Exercise data:
---*---
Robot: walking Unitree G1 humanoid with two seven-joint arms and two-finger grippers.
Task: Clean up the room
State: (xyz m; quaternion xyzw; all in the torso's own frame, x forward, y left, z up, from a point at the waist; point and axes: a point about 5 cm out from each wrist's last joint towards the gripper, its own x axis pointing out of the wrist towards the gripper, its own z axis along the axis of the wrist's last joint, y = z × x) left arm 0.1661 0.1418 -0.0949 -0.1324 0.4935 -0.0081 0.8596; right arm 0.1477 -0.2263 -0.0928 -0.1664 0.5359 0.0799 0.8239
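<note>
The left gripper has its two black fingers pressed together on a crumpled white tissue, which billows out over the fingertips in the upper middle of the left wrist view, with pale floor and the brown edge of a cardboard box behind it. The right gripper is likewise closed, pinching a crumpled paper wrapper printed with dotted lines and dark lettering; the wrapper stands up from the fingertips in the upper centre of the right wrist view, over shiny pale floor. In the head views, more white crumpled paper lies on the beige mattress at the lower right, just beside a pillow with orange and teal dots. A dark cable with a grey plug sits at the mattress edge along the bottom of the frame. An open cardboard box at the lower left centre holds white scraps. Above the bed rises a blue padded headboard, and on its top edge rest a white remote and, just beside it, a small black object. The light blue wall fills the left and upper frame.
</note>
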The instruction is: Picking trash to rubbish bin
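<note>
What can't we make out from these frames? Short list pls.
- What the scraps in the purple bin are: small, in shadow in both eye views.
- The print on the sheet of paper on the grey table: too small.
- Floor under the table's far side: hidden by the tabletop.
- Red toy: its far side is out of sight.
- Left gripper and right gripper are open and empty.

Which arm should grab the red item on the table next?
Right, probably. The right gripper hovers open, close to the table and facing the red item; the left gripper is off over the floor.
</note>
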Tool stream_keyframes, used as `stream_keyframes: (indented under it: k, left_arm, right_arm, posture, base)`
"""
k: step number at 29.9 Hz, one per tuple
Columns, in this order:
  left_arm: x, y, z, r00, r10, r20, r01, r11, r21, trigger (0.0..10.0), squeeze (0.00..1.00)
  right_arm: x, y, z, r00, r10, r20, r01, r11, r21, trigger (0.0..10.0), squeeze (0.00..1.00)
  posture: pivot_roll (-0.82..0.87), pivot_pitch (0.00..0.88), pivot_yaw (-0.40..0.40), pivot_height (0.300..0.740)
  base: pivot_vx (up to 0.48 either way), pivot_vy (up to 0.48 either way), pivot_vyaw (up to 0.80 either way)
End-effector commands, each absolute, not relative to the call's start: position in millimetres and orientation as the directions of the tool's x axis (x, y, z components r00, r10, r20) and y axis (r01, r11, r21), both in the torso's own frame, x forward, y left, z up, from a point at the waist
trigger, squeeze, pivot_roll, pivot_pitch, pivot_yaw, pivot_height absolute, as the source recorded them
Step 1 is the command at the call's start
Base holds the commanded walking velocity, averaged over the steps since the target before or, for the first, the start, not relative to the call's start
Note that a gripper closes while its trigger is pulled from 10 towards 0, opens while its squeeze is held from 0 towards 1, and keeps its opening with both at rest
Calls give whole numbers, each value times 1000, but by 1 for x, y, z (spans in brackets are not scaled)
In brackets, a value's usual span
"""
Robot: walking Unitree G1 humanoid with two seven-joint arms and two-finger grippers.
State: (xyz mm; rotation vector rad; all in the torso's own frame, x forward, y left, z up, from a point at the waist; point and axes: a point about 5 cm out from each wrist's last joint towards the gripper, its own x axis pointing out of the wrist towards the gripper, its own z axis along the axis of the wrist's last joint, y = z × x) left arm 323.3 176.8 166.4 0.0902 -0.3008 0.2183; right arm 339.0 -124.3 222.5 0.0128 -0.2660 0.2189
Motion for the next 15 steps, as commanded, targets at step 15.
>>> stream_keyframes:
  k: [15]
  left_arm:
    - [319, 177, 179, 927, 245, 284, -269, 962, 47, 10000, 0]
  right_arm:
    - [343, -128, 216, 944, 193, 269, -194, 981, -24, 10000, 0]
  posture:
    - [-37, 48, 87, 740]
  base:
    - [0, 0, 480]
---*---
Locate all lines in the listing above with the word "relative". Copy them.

End-effector commands, each absolute, not relative to the call's start: position in millimetres and orientation as the directions of the tool's x axis (x, y, z components r00, r10, r20) and y axis (r01, r11, r21), both in the torso's own frame, x forward, y left, z up, from a point at the waist
Base holds the commanded walking velocity, averaged over the steps since the target before or, for the first, the start, not relative to the call's start

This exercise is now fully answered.